Work to be completed — From the data below, please reproduce exactly everything from the line that contains "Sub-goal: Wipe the" down to the line that contains "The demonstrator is", with both ends included.
· · · ·
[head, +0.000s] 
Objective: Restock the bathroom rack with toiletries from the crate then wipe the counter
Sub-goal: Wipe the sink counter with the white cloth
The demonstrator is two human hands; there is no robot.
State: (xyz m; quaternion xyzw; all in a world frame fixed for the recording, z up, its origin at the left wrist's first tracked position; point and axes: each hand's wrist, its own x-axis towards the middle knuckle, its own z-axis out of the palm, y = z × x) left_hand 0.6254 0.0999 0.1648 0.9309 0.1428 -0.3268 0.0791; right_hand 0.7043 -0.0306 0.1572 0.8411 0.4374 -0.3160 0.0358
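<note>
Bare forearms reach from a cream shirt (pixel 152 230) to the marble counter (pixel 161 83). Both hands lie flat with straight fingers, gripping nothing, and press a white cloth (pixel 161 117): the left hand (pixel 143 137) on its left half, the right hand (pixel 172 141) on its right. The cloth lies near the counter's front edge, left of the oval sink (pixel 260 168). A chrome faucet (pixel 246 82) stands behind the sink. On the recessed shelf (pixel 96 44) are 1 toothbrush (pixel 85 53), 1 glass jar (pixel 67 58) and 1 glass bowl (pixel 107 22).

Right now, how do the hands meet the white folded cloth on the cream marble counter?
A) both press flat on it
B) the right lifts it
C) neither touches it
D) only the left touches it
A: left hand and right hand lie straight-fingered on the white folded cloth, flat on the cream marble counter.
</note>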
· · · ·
Written answer —
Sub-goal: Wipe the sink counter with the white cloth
The demonstrator is two human hands; there is no robot.

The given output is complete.